Две женщины из их компании, непрерывно хихикают, и подталкиваемые партнерами, садятся за соседний столик.
– Я сейчас, - могучая фигура идет к стойке бара.
– Покой нам только сниться, - тихо говорю я Лиде.
– Спокойно. Хотела тебе сказать, что ты оказался прав, я действительно нашла у того типа в гортани полу растворившиеся таблетки...
– Слушай, Лида, давай без этого, к черту эту работу, мы с тобой расслабляемся.
– Как хочешь. Я тебя просто отвлекала от тех... полураздетых...
Парень возвращается с подносом на котором несколько бутылок, стопка стаканов и четыре тощих салата.
– Мальчики, девочки, наваливаемся. Выпьем первый тост, за упокой души Перфильевой Надьки, хорошая была баба.
У чуть не подавился. Они что, все сговорились. В полумраке не могу увидеть их лица.
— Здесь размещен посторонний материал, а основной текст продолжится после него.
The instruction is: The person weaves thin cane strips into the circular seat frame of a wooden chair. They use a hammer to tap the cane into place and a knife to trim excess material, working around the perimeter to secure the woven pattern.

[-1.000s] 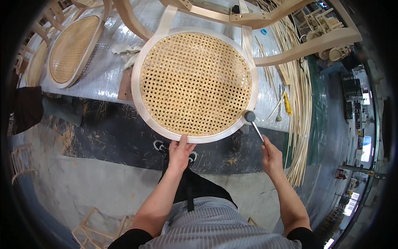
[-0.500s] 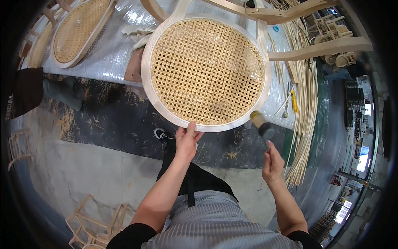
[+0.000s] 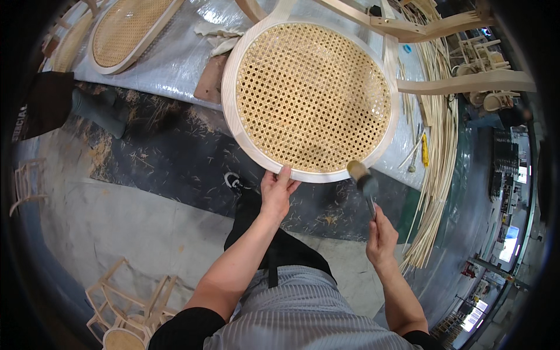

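Note:
A round cane seat (image 3: 312, 96) with open woven holes fills the upper middle, set in a pale wooden ring (image 3: 229, 87) of a chair frame. My left hand (image 3: 276, 195) grips the ring's near edge, thumb on top and fingers curled underneath. In my right hand (image 3: 382, 240) is the handle of a mallet (image 3: 363, 182) with a yellow face and a dark head. Its yellow face is at the near right part of the ring; whether it touches the wood I cannot tell. The mallet is slightly blurred.
Plastic film (image 3: 175, 64) covers the table under the chair. Long cane strips (image 3: 440, 186) hang over its right side, near a yellow cutter (image 3: 424, 150). Another cane panel (image 3: 125, 32) lies far left, close to a person's dark sleeve (image 3: 44, 105). Chair frames (image 3: 131, 303) stand behind, lower left.
The whole view has shifted, so the chair sits further right in the picture. Relative to the ring, the mallet head has moved left along the near edge. My left hand keeps its hold.

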Action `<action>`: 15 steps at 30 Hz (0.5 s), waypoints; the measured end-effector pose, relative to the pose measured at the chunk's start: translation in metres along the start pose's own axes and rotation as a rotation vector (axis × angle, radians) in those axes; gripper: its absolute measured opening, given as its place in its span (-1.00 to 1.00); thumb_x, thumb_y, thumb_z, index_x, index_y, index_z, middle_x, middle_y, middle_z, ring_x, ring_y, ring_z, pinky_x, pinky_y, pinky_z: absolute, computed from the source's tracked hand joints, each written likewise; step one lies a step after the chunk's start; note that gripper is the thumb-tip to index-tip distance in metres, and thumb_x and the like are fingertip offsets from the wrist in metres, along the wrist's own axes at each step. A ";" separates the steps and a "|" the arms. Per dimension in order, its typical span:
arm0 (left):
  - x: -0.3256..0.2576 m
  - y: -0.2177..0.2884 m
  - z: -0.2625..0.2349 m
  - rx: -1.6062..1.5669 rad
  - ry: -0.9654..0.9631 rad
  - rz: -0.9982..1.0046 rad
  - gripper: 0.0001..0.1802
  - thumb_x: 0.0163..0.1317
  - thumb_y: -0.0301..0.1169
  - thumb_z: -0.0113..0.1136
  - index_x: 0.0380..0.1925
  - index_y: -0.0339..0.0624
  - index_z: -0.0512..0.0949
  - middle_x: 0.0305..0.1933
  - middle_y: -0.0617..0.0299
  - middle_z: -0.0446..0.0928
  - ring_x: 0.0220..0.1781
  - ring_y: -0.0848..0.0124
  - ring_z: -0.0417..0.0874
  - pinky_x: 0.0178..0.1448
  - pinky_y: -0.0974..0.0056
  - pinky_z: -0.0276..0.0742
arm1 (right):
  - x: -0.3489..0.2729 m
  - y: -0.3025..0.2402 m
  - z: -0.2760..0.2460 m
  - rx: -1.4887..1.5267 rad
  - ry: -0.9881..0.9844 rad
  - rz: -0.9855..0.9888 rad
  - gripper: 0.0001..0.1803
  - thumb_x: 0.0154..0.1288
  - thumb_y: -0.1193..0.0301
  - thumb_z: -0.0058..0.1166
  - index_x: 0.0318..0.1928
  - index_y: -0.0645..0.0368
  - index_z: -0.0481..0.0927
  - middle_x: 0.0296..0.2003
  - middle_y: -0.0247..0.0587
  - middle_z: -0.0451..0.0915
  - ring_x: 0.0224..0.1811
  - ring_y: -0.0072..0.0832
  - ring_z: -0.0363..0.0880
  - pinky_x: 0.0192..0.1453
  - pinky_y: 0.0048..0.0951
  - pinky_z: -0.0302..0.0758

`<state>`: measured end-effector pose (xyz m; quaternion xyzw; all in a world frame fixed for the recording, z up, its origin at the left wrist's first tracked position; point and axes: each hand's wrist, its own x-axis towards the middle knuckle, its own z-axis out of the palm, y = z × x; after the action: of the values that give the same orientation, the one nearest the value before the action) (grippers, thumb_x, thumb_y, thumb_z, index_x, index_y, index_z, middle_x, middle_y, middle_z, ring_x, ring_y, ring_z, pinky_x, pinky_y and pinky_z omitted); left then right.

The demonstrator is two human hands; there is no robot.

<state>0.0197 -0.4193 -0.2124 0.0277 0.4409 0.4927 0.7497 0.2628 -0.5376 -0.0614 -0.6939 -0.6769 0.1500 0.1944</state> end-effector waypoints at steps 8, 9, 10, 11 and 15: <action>0.000 0.001 0.006 0.031 0.010 0.005 -0.60 0.64 -0.23 0.20 0.34 -0.07 0.42 0.27 0.16 0.64 0.23 0.27 0.75 0.37 0.01 0.65 | -0.017 -0.003 0.029 0.133 0.025 0.009 -0.55 0.55 0.51 0.16 0.40 0.19 0.58 -0.31 0.05 0.62 -0.32 -0.04 0.66 -0.17 -0.19 0.60; -0.001 0.002 0.005 0.022 0.001 0.013 -0.60 0.64 -0.23 0.20 0.34 -0.06 0.42 0.27 0.16 0.64 0.23 0.26 0.74 0.37 0.01 0.65 | -0.020 -0.004 0.031 0.172 0.083 -0.026 -0.56 0.56 0.49 0.16 0.39 0.18 0.59 -0.32 0.04 0.63 -0.32 -0.05 0.66 -0.16 -0.19 0.60; 0.000 0.000 0.004 0.049 0.010 -0.003 -0.59 0.65 -0.25 0.18 0.37 -0.06 0.39 0.30 0.16 0.62 0.24 0.25 0.73 0.38 0.00 0.64 | -0.018 0.000 0.034 0.126 0.042 -0.008 -0.56 0.56 0.49 0.16 0.38 0.18 0.59 -0.32 0.03 0.62 -0.33 -0.07 0.66 -0.17 -0.20 0.60; -0.002 -0.001 0.007 0.047 0.012 -0.008 -0.58 0.65 -0.25 0.17 0.38 -0.07 0.39 0.31 0.15 0.61 0.24 0.25 0.73 0.38 0.00 0.64 | -0.016 0.005 0.039 0.078 0.005 0.021 -0.57 0.56 0.49 0.15 0.38 0.18 0.60 -0.33 0.01 0.61 -0.34 -0.09 0.65 -0.17 -0.22 0.59; -0.005 0.001 0.003 0.061 0.045 0.021 -0.57 0.66 -0.28 0.15 0.41 -0.06 0.35 0.34 0.13 0.57 0.28 0.22 0.71 0.41 -0.01 0.63 | -0.009 -0.019 0.039 0.130 -0.008 0.096 -0.57 0.56 0.49 0.15 0.37 0.16 0.59 -0.31 0.01 0.63 -0.33 -0.07 0.65 -0.15 -0.22 0.61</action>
<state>0.0209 -0.4215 -0.2070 0.0441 0.4722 0.4871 0.7333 0.2275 -0.5436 -0.0870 -0.7108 -0.6325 0.2055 0.2290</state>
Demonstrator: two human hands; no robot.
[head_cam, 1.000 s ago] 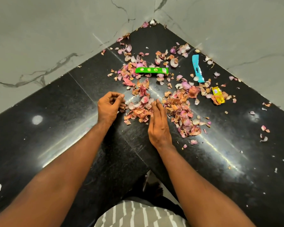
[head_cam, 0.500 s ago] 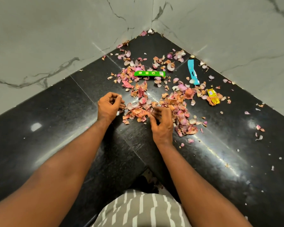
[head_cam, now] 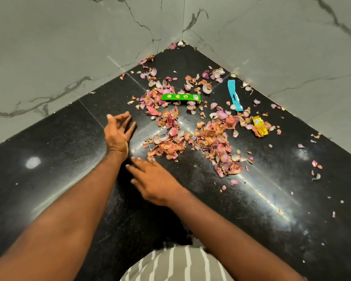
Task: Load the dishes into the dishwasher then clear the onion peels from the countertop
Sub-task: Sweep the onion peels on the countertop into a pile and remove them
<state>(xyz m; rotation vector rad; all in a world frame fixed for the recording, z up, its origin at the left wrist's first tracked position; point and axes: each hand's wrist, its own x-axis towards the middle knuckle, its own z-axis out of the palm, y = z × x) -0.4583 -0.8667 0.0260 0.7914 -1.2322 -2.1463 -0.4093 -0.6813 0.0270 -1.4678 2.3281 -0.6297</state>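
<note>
Both hands are empty, left hand (head_cam: 119, 132) loosely curled, right hand (head_cam: 154, 180) flat-fingered, just beside the papery pink-orange onion peels (head_cam: 193, 136) on the glossy black stone worktop (head_cam: 59, 151); green wrapper (head_cam: 180, 97) print unreadable.

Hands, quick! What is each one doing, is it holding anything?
Left hand: open, fingers loosely curled, holding nothing, beside the onion peels.
Right hand: open, fingers stretched out over the countertop, holding nothing.

Two bare forearms, no sleeves, left hand (head_cam: 118, 132) and right hand (head_cam: 156, 181) without rings or watch, grey garment (head_cam: 176, 264) with white vertical stripes, bottom centre of frame
</note>
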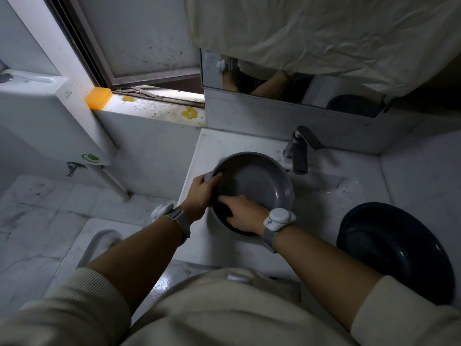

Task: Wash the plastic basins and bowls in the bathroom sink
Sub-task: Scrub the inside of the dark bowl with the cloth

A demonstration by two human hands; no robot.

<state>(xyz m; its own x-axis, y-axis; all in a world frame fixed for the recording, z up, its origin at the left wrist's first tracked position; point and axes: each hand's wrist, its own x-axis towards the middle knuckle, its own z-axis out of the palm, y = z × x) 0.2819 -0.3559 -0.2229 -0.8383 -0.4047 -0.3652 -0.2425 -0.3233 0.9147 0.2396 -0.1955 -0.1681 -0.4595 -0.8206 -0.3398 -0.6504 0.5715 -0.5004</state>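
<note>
A grey plastic basin sits tilted in the white sink, its open side facing me. My left hand grips the basin's left rim, thumb inside. My right hand is inside the basin at its near wall, pressing a dark scrubbing pad against the plastic. A dark blue basin rests on the sink counter to the right, apart from both hands. Both wrists carry white strap-on devices.
The chrome faucet stands behind the grey basin, with no water running. An orange soap bar lies on the window ledge at left. A mirror half covered by cloth hangs behind. A toilet cistern is at far left.
</note>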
– Ты так говоришь, будь то близко ее знал...,- хмыкает женский голос.
– Валя, а куда мы потом?
– спрашивает меня тем временем Лидка.
– Тихо. Прошу тебя тихо, - шепотом говорю ей.
– Знать не знал, а вот то, что она натянула нос Жорке и правильно сделала, это я на ее стороне.
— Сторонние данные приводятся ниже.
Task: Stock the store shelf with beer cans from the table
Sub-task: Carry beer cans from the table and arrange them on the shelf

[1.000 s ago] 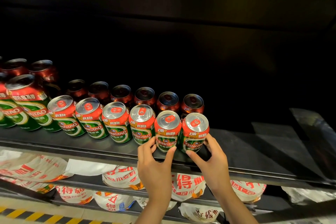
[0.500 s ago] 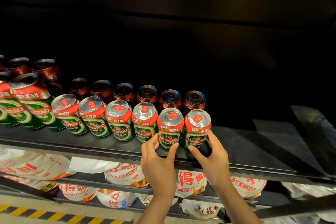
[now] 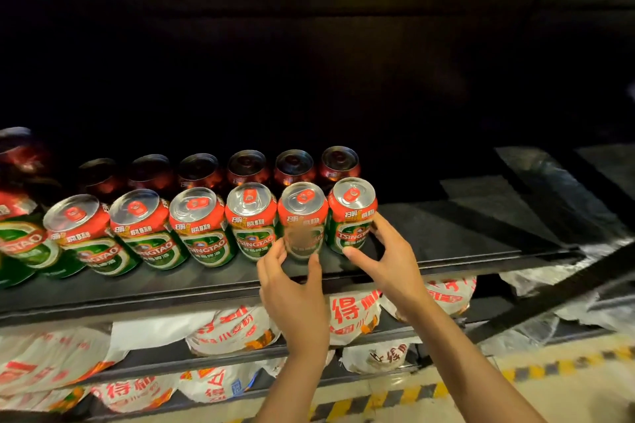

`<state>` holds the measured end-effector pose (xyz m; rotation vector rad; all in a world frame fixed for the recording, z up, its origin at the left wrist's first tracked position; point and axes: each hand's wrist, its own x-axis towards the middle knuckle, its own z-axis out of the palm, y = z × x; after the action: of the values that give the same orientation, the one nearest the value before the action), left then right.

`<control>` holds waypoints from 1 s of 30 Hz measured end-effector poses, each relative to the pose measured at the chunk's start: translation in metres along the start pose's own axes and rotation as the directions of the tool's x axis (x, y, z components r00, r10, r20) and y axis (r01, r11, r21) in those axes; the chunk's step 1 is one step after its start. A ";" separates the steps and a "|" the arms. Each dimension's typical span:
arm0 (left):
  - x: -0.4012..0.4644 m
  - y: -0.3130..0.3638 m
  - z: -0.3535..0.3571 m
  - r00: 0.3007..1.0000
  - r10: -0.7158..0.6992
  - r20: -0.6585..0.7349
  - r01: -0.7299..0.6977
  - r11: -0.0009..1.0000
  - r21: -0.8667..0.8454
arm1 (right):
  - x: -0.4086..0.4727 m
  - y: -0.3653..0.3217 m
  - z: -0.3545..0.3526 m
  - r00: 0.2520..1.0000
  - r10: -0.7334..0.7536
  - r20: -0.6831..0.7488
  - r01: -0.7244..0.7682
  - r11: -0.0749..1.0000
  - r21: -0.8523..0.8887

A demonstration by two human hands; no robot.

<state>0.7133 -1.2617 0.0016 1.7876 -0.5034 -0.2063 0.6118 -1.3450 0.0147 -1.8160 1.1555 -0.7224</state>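
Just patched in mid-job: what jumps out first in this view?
Two rows of red-and-green beer cans line the dark shelf, filling its left and middle; its right end is bare. The left hand and right hand reach for the two rightmost front cans. Below, white packets with red print fill the lower shelves.
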 end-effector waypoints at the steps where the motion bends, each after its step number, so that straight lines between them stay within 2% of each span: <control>1: -0.002 -0.002 -0.005 0.999 0.016 0.051 -0.016 1.000 -0.001 | -0.003 -0.002 -0.001 1.000 -0.004 0.002 0.004 1.000 0.002; 3: -0.005 -0.006 -0.019 0.986 0.042 0.163 -0.047 0.998 0.030 | -0.019 -0.004 -0.005 1.000 0.016 -0.017 -0.017 0.999 -0.032; 6: -0.007 -0.004 -0.043 0.932 0.027 0.362 -0.070 0.992 0.105 | -0.062 -0.004 -0.022 0.998 0.053 -0.042 -0.060 0.981 -0.186; 9: -0.010 0.003 -0.059 0.831 0.068 0.552 -0.253 0.930 0.267 | -0.122 0.003 -0.046 0.991 0.095 -0.090 -0.118 0.947 -0.299; 11: -0.022 0.010 -0.066 0.739 0.091 0.668 -0.359 0.892 0.276 | -0.166 0.010 -0.061 0.981 0.121 -0.151 -0.168 0.919 -0.356; 13: -0.046 0.016 -0.070 0.604 0.105 0.790 -0.454 0.860 0.233 | -0.214 0.018 -0.075 0.961 0.161 -0.224 -0.240 0.887 -0.394; 15: -0.081 0.018 -0.069 0.421 0.113 0.900 -0.559 0.814 0.159 | -0.270 0.029 -0.084 0.926 0.219 -0.308 -0.336 0.849 -0.408; 18: -0.151 0.017 -0.068 0.125 0.066 0.990 -0.685 0.728 0.038 | -0.370 0.041 -0.085 0.817 0.322 -0.478 -0.517 0.775 -0.363; 21: -0.242 0.013 -0.085 -0.223 0.073 0.972 -0.707 0.674 -0.213 | -0.488 0.038 -0.071 0.628 0.461 -0.627 -0.701 0.685 -0.200; 23: -0.304 0.011 -0.111 -0.399 0.102 0.911 -0.655 0.664 -0.361 | -0.569 0.028 -0.052 0.465 0.562 -0.685 -0.796 0.604 -0.044; 26: -0.391 0.000 -0.163 -0.605 0.098 0.790 -0.526 0.695 -0.490 | -0.685 0.005 -0.007 0.170 0.645 -0.745 -0.862 0.464 0.205; 27: -0.406 -0.004 -0.174 -0.641 0.097 0.761 -0.498 0.703 -0.508 | -0.707 0.001 0.005 0.099 0.665 -0.740 -0.857 0.435 0.277; 29: -0.459 -0.016 -0.215 -0.761 0.042 0.648 -0.435 0.708 -0.556 | -0.776 -0.023 0.044 -0.121 0.688 -0.715 -0.812 0.346 0.471; 30: -0.481 -0.021 -0.234 -0.797 0.012 0.605 -0.409 0.726 -0.553 | -0.802 -0.035 0.062 -0.204 0.686 -0.698 -0.778 0.319 0.542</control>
<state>0.3819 -0.8415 -0.0111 0.4671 -2.8558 -1.5426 0.3494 -0.5840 -0.0072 -0.1667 2.6842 -0.8205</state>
Они выпивают, небрежно закусывают и быстро наполняют второй раз стаканы.
– Неужели от этого... как его... от врожденных... трудно даже сказать... больных сосудов умирают?
– спрашивает одна из женщин.
– Я не знаю, но может быть, если бы рядом была больница, то Надьку можно было бы спасти, но ее нашли на даче, почти день с лишним пролежала, никого рядом не было.
– Каково папаше, жена давно умерла, оставила двух дочерей, теперь одной не стало...
– Все наследство к ней..., - комментирует другой парень.
– Выпьем за наших женщин. Нельзя за столом пропустить такой тост.
Они опять выпивают.
– Это они о ком?
– шепотом спрашивает меня Лидка.
– Потом..., тихо.
Но потом было не интересно, разговор переключился на похождения одного из мужиков, который не без гордости рассказывал, о том как он обхаживал балерин Большого театра.
– Сваливаем от сюда, - предлагаю Лидке.
– Ой, как хорошо. Поехали ко мне, а то у тебя кот ревнивый.
– Кошка.
– Все равно.
Вообще то я Лидку побаиваюсь, у нее есть садистская черта. Она даже любовью насладиться как следует не может. После нее остаешься весь в крови, спина разодрана ногтями, грудь искусана. Да что там - прокусана..., она даже после йодной обработки, будет болеть месяц. От ее диких поцелуев, губы распухнут и кровоточат. А попробуй откажи..., с ее характером то, хватанет еще ножом чего-нибудь, как у того мужика в морге. Весь изодранный, я не выдерживаю второго раунда и даже не помывшись в ее ванной, несусь домой к своей ревнивой кошке, залечивать раны.